Posted by
Esteban A. Maringolo on
Jul 26, 2017; 5:05pm
URL: https://forum.world.st/NeoCSV-on-Irregular-Files-tp4956850p4956858.html
2017-07-26 13:04 GMT-03:00 Sven Van Caekenberghe <
[hidden email]>:
> I agree.
>
> If the file is non-homegeneous it is not longer CSV by definition.
>
> Holding on to the original stream and creating new readers for each section is one option, an other one could be to add a #reset method.
>
> The big question is how to known when one section begins/ends.
In my experience I looked for certain delimiters, like a header row
with the field names.
Oil & Gas telemetry instruments generate outputs like that, like a
concatenation of several CSVs into one, maybe even with a non-csv like
header of 10 rows of data.
What I had to do to deal with that was either:
a) Reading it line by line, buffering the hole "segment" until EOF or
the next delimiter is found, or...
b) Pre-scanning the whole file, and marking start and end positions of
each segment, generating a new readStream with the contents and passed
it the CSV parser (which doesn't care nor know about segments).

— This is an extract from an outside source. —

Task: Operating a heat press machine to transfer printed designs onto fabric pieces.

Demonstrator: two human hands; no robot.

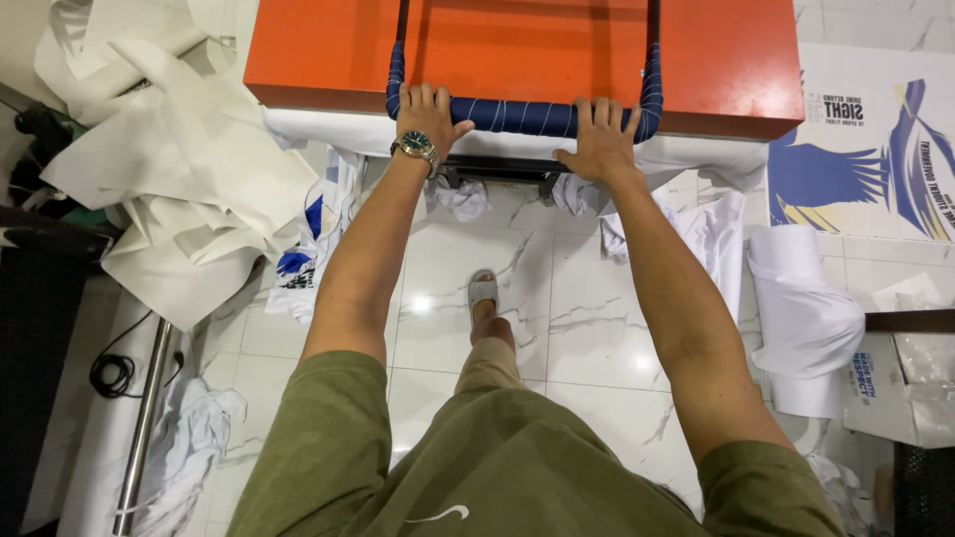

> NeoCSVReader holds a one char buffer, so you could peek for something, just maybe. Then you could discover the section switches while parsing (a bit like #atEnd is used from #upToEnd, add a #atSectionEnd). But it all depends on your specific format.
It's harder to do if it is char based, instead of "line" based. Or at
least harder to code.
Regards!
Esteban A. Maringolo